A single number is needed: how many lines of the data below contain "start".

▶ _Information provided_
┌──

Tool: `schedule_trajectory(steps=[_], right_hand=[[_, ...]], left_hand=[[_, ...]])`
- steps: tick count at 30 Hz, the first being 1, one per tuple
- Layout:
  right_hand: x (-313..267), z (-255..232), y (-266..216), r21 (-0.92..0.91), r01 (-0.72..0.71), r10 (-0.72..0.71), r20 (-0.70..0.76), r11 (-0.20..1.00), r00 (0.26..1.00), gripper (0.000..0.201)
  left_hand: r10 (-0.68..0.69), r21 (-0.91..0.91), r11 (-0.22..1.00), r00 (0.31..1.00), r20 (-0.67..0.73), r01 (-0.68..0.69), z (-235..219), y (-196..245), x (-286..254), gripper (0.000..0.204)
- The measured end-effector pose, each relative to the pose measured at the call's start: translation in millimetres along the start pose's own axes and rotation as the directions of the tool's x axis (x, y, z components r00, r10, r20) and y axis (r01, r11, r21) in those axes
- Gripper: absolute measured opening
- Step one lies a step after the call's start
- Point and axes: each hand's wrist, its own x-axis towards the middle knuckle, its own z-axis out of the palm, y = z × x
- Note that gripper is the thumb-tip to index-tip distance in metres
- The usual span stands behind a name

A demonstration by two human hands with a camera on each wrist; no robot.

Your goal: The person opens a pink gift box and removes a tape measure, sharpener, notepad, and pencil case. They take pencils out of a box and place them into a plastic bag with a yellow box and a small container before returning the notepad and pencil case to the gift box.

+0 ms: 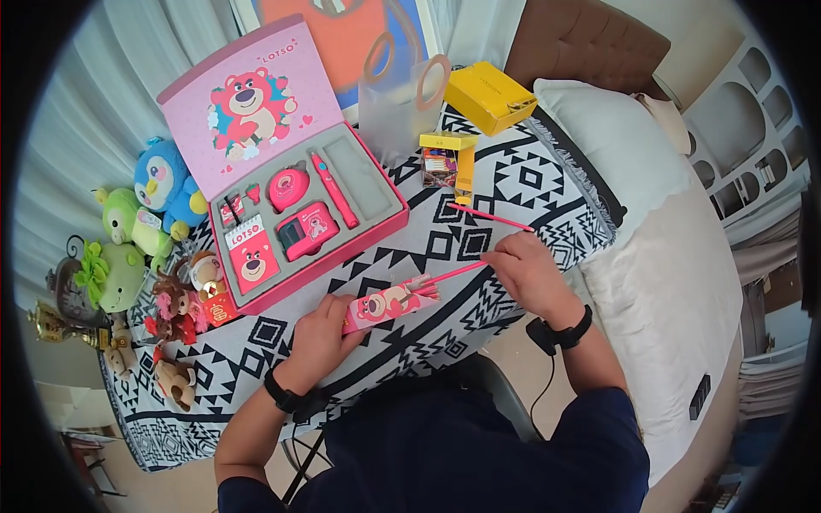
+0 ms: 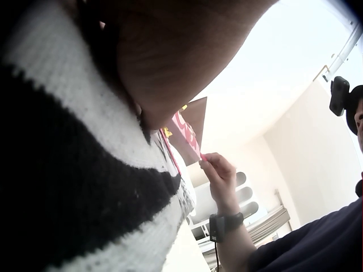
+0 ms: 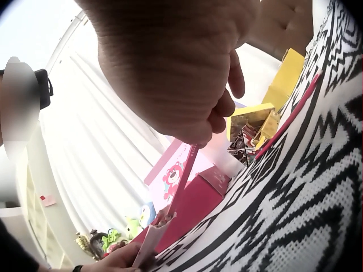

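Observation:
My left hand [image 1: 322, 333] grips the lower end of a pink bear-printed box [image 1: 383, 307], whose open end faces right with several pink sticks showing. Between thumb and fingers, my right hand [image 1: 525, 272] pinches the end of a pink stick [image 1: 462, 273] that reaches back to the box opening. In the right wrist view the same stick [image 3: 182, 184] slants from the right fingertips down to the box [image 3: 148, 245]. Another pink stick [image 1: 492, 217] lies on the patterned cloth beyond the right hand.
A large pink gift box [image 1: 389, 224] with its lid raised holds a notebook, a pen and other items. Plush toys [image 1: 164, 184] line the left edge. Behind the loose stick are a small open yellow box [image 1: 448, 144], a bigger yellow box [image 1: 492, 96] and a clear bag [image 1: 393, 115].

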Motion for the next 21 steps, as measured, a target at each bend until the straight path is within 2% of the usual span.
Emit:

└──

▶ _Result of the exercise_
2